Hunting with dogs - Hunting Act 2004

Hedgehog seriously injured by rat trap

T-Rex Trap
WILDLIFE HAZARD: T-Rex Trap

A HEDGEHOG has been found seriously injured after getting itself caught in a rat trap.

Now the RSPCA is warning people to take precautions when they are setting traps after the incident on Wednesday, August 13.

The young male animal was found dragging the trap on his leg through a garden in Gables Lea in Sutton Bonington. He had been caught in a T-Rex trap, which is designed to catch rats.

The hedgehog is now recovering at Helping Hands Hedgehogs Rescue Centre in Queniborough, but the ordeal left him with four of his five toes missing on his front right foot. Some of the toes were cut off by the trap and the remainder had to be amputated as they were so badly damaged.

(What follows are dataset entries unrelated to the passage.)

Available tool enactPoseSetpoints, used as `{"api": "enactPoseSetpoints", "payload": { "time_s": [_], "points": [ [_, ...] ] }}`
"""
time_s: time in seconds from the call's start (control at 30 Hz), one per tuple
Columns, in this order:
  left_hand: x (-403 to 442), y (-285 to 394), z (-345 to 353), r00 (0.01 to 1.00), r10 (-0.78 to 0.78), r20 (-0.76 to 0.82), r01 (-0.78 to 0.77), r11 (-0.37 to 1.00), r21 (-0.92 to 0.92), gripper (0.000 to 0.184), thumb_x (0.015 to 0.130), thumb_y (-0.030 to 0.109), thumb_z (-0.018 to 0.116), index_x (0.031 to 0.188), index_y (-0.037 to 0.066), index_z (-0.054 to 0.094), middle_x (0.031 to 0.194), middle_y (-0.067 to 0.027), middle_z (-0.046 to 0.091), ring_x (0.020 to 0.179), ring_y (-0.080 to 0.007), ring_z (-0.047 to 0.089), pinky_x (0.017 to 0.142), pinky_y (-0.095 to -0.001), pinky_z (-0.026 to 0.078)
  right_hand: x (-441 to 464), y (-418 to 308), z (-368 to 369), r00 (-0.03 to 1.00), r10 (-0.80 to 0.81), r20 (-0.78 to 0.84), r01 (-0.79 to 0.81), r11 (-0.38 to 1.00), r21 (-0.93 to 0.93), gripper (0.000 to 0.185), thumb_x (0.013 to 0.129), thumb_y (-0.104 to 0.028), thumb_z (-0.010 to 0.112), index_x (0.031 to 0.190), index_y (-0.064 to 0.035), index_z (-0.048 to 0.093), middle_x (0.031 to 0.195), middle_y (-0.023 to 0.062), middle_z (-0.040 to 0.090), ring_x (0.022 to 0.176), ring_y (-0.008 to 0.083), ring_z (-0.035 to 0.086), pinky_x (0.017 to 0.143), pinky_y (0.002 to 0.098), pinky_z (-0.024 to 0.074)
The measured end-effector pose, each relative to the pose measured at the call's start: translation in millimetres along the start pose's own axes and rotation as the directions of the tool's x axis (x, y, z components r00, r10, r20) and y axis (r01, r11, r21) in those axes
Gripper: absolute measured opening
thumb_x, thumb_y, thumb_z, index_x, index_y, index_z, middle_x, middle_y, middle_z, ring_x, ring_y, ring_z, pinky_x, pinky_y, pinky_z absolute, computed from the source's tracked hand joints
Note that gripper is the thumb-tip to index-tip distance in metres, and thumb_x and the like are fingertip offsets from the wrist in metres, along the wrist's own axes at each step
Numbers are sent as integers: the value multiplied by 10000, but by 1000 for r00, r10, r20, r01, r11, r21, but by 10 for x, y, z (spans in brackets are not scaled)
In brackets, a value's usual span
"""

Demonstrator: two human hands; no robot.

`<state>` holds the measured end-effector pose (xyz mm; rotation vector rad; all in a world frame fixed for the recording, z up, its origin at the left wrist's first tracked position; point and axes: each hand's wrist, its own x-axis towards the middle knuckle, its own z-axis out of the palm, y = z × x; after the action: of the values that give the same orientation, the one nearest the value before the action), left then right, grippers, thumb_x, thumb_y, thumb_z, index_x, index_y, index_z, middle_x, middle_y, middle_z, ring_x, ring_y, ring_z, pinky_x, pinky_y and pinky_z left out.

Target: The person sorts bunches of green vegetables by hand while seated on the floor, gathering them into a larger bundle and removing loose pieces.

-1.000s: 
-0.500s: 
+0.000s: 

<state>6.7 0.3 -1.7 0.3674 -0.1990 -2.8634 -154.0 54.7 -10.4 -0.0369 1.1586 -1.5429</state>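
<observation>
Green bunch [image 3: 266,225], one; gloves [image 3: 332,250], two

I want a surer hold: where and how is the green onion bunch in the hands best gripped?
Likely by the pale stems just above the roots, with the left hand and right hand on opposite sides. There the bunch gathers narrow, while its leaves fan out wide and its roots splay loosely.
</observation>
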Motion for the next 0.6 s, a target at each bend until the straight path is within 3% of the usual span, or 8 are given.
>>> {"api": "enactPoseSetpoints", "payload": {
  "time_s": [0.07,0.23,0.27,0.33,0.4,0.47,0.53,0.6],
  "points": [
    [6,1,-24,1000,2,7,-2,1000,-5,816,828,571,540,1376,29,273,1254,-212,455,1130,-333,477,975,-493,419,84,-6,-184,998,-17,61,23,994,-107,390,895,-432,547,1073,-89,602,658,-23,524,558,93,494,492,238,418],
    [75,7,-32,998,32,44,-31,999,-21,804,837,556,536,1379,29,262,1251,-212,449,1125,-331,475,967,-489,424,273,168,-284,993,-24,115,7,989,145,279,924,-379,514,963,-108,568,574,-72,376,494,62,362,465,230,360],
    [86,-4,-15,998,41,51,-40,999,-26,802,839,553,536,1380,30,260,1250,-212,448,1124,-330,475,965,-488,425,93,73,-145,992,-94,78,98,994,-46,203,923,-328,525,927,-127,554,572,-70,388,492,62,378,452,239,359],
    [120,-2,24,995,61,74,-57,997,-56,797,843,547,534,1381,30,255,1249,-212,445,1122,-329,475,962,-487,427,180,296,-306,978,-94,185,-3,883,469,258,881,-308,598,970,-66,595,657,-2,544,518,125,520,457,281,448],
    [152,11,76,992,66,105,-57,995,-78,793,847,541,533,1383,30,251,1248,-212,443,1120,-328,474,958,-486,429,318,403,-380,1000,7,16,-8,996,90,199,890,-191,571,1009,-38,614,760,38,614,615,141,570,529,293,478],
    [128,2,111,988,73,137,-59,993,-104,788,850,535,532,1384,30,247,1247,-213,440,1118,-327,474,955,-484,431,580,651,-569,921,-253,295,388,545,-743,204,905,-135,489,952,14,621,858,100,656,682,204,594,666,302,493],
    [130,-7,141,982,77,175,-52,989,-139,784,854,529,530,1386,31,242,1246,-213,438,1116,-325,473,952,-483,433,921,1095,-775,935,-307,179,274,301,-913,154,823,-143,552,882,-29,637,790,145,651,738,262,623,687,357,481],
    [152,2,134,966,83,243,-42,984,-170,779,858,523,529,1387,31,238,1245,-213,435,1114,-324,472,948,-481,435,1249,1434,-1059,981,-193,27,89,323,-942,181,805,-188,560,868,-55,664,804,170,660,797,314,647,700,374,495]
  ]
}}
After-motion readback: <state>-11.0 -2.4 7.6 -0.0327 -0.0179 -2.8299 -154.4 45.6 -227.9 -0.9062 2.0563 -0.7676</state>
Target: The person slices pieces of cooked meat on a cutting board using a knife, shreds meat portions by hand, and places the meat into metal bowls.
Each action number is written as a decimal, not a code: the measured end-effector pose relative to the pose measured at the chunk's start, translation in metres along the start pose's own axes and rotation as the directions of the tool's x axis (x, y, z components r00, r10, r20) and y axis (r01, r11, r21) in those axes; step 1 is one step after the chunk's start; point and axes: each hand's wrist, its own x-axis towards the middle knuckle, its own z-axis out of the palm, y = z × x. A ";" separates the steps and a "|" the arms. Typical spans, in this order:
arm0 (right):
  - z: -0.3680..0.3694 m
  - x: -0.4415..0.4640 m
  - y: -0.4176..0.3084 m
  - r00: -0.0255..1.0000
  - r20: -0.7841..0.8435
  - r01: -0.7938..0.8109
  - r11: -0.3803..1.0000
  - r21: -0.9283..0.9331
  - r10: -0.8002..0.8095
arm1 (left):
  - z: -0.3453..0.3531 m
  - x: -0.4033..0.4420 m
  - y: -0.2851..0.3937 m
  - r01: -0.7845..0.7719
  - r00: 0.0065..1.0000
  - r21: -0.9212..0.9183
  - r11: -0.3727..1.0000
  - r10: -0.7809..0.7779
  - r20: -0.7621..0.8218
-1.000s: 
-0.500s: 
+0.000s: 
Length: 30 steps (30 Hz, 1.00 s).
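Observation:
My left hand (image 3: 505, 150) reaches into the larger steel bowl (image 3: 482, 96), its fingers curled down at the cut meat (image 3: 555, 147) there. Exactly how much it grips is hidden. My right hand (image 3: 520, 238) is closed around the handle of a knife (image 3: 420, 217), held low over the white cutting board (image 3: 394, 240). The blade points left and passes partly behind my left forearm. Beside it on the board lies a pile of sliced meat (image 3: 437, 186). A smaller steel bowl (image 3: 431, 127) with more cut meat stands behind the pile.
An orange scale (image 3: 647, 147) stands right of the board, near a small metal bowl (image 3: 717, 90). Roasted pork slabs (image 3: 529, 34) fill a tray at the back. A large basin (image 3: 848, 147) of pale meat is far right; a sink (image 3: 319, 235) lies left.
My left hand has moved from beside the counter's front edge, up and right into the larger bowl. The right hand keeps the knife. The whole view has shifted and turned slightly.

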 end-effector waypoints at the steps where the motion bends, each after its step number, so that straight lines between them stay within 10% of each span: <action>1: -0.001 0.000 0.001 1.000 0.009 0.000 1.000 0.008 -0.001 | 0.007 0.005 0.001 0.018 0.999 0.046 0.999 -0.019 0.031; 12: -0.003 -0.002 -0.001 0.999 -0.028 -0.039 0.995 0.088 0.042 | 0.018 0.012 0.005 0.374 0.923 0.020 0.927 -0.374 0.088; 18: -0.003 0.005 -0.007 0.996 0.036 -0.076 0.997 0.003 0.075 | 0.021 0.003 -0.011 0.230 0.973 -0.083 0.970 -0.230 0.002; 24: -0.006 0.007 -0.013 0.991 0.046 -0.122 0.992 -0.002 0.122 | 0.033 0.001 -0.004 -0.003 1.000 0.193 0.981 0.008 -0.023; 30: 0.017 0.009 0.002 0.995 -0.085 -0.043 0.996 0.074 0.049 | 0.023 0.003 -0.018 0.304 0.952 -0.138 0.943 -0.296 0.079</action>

Fran Whitten, an RSPCA animal collection officer, said: “This hedgehog’s injuries could have been much worse. Often people are harming or killing wildlife without meaning to, and may not even realise that they are breaking the law.”

Under the Wildlife and Countryside Act, 1981, it is a legal requirement for anyone setting a trap to take reasonable precautions to prevent injury to protected wildlife. This means that a trap designed to catch rats should be placed undercover where it can trap only the intended species, and not be set out in the open as this one seems to have been.

Mrs Whitten added: “The RSPCA is against the use of traps and snares to catch any animal. However, it is essential that where they are used, they are set in accordance within the law and cannot injure another wild or domestic animal.

“We’re therefore urging anyone who is thinking of using traps to take care to ensure that the trap is covered and set in an appropriate place.”

Anyone found guilty of endangering a wild animal can face a £5,000 fine and/or six months in prison under the Wildlife and Countryside Act.